* **WHAT IS EXPECTED**: From the line containing "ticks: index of" down to the line containing "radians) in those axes" in the records below, reproduce every line exactly, ends included, and omit all others.
*** DATA PROVIDED ***
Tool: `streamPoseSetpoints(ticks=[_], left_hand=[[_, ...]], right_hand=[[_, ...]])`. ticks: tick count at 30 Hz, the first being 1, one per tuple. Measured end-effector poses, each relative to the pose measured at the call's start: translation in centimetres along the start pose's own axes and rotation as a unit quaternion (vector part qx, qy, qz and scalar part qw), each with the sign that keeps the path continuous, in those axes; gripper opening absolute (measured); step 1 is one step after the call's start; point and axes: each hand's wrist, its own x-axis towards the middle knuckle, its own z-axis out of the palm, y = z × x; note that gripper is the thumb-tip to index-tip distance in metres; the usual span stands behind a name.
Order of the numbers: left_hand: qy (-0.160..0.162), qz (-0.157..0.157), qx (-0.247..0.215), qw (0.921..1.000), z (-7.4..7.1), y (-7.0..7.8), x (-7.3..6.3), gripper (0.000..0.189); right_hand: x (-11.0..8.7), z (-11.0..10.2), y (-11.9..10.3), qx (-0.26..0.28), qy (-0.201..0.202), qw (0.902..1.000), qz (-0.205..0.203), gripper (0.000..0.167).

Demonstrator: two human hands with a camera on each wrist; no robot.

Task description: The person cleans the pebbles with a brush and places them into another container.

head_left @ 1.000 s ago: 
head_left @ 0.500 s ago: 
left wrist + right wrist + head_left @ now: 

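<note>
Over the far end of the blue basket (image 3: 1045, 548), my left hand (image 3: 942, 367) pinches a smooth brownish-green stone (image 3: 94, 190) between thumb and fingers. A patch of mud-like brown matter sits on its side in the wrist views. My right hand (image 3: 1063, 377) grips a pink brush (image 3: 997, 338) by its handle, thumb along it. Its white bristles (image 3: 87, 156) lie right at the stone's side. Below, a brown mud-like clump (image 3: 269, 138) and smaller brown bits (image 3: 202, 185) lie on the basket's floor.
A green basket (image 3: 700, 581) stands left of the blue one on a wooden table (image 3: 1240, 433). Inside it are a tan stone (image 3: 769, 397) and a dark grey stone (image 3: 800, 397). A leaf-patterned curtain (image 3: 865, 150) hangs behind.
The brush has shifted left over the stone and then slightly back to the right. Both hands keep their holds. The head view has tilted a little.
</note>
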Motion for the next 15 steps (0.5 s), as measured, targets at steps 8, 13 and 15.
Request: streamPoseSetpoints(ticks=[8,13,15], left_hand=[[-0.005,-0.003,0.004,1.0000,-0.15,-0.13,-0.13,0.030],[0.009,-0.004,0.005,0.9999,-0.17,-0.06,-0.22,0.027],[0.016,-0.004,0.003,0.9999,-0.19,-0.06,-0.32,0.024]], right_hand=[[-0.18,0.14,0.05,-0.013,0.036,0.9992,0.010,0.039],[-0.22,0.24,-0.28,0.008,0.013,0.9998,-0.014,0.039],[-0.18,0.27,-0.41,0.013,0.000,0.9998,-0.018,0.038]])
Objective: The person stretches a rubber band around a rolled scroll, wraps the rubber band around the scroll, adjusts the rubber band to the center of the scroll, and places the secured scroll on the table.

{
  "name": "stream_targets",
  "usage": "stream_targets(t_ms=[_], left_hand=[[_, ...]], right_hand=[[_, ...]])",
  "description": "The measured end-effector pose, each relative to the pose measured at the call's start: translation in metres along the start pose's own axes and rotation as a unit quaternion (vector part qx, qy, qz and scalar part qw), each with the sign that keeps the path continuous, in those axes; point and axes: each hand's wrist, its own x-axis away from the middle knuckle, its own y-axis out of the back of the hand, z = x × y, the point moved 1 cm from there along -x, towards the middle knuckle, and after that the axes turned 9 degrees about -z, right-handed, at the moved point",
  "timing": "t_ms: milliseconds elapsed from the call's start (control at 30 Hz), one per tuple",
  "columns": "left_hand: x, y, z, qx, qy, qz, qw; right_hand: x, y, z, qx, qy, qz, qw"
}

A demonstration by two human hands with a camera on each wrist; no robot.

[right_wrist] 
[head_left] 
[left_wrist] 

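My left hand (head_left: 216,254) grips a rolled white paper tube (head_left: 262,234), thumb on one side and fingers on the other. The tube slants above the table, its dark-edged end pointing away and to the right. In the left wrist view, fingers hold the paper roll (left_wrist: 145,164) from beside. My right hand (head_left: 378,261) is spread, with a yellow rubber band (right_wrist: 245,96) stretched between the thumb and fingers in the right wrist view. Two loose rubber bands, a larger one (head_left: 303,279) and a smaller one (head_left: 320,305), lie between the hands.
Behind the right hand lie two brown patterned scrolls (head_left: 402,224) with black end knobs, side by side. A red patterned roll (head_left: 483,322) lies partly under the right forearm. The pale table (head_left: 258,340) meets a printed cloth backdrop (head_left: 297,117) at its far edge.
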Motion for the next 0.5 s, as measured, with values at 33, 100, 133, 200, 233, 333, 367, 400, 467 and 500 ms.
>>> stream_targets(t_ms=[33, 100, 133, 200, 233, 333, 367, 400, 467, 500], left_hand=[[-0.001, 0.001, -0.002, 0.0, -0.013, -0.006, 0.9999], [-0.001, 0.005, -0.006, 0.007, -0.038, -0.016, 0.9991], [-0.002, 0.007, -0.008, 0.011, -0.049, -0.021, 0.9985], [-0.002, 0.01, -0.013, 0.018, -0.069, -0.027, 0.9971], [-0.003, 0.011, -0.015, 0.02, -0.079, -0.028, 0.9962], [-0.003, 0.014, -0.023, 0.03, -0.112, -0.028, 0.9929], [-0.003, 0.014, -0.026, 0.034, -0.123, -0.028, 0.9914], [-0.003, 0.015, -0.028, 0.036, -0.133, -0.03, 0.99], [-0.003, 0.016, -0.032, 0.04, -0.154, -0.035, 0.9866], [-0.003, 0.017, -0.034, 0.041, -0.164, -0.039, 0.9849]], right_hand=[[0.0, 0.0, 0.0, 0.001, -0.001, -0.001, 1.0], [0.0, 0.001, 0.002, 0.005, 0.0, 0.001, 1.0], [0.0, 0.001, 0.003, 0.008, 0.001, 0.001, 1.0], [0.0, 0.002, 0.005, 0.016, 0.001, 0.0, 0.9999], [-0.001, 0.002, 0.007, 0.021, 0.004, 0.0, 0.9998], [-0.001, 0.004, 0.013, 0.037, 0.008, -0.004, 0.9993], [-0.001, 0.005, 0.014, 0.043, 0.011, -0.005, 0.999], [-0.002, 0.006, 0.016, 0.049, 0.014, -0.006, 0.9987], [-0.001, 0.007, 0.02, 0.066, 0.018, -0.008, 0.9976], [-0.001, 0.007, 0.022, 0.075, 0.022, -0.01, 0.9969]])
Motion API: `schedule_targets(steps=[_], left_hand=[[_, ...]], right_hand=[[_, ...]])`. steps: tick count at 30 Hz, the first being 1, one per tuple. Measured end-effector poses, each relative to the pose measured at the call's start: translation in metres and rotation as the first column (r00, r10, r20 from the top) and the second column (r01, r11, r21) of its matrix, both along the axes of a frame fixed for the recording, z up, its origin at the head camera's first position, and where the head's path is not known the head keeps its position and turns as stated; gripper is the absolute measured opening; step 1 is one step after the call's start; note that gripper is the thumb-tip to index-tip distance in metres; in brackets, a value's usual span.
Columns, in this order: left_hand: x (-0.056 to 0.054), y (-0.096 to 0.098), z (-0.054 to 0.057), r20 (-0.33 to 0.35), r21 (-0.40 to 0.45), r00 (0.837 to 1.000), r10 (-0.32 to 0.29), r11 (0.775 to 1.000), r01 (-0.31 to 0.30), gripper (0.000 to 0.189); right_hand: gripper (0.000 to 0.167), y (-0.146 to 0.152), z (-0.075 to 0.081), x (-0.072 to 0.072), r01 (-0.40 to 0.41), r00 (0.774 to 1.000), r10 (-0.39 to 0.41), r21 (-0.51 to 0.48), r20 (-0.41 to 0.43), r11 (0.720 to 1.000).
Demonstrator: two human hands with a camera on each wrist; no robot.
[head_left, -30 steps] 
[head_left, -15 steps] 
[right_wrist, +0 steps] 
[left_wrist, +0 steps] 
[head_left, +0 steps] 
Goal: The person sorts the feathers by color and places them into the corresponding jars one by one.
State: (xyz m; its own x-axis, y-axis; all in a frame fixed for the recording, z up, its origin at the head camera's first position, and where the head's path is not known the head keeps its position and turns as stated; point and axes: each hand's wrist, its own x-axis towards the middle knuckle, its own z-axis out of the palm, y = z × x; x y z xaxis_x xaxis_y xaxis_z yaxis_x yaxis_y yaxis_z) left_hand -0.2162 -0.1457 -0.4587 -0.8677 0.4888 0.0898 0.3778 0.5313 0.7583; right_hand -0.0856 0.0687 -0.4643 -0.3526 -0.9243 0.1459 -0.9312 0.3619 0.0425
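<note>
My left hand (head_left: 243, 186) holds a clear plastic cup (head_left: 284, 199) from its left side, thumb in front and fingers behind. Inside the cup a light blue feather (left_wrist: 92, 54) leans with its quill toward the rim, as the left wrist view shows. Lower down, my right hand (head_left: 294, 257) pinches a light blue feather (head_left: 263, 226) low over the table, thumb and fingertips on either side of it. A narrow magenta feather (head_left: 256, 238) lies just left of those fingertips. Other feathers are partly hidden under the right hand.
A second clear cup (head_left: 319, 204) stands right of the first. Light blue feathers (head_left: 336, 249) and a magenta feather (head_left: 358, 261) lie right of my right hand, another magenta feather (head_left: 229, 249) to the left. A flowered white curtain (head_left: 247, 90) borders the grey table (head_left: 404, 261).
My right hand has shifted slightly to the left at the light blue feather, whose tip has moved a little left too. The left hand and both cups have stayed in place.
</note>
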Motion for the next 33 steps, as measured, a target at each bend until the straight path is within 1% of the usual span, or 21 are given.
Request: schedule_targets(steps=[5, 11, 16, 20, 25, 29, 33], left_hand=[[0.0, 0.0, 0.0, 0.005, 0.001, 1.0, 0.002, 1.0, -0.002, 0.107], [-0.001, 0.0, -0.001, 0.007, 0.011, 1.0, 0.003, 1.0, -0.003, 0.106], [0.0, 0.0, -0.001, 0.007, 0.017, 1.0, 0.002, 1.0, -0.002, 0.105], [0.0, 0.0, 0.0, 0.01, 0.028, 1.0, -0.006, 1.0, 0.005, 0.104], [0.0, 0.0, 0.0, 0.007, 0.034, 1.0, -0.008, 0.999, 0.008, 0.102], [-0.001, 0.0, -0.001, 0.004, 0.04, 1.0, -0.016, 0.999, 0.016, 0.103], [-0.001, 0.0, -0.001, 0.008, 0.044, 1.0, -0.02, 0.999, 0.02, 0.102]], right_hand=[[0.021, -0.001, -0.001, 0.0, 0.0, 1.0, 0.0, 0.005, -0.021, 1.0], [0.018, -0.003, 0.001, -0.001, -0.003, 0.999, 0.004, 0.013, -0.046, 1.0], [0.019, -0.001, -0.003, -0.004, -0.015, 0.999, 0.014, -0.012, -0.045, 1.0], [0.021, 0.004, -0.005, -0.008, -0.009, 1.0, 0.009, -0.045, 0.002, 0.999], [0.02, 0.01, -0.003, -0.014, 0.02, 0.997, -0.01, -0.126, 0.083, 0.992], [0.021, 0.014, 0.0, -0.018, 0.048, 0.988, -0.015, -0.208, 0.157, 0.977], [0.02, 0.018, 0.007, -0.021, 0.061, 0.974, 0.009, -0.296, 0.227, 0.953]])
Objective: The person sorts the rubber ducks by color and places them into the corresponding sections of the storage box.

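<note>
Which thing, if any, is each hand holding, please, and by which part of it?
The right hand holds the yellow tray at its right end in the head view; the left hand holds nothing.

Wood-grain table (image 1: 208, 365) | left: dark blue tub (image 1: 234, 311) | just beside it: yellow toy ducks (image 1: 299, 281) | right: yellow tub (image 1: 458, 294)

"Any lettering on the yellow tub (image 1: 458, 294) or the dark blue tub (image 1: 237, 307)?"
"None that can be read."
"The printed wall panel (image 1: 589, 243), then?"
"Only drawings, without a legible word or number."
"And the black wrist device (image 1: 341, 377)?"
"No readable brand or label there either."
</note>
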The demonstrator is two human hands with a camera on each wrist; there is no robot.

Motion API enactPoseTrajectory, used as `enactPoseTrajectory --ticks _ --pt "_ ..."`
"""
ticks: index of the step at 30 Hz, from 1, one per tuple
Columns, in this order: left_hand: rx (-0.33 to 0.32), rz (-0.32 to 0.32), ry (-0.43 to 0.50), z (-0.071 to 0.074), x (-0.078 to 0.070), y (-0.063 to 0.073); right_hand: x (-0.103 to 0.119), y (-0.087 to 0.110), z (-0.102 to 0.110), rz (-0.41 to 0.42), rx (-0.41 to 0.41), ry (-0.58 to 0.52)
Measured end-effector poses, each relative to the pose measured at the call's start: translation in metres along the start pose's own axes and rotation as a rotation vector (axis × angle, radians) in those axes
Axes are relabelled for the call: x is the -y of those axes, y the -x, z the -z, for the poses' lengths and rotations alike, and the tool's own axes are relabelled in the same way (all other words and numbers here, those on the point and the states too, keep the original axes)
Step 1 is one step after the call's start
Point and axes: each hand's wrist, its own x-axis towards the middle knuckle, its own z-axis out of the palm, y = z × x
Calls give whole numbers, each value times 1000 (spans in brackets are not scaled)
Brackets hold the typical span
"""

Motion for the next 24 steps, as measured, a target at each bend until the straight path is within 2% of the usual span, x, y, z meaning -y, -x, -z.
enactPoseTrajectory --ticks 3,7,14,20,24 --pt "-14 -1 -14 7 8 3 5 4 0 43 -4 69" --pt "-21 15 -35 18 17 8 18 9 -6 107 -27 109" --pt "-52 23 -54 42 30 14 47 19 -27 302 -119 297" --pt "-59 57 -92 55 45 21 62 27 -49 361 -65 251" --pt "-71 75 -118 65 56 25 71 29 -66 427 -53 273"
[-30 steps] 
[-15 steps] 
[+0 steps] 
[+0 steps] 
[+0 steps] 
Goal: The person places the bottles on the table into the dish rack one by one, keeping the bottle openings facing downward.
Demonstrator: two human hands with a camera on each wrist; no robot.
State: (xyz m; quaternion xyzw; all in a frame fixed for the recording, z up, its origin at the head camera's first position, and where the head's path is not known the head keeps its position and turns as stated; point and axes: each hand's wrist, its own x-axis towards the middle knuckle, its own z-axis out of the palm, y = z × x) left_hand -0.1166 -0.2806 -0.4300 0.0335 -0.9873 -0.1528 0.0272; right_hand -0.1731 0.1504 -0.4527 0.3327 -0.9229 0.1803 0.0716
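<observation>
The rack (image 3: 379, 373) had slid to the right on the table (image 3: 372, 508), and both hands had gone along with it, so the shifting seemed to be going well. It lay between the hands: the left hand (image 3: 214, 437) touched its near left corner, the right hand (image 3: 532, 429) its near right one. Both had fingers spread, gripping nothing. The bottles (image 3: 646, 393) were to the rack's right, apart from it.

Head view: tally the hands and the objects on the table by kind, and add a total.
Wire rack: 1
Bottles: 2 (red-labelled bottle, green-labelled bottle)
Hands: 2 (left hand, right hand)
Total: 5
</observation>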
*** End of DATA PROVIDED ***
* **FINAL ANSWER**:
ticks: index of the step at 30 Hz, from 1, one per tuple
Columns, in this order: left_hand: rx (-0.33 to 0.32), rz (-0.32 to 0.32), ry (-0.43 to 0.50), z (-0.071 to 0.074), x (-0.078 to 0.070), y (-0.063 to 0.073); right_hand: x (-0.103 to 0.119), y (-0.087 to 0.110), z (-0.102 to 0.110), rz (-0.41 to 0.42), rx (-0.41 to 0.41), ry (-0.58 to 0.52)
Measured end-effector poses, each relative to the pose measured at the call's start: translation in metres along the start pose's own axes and rotation as a rotation vector (axis × angle, radians) in those axes

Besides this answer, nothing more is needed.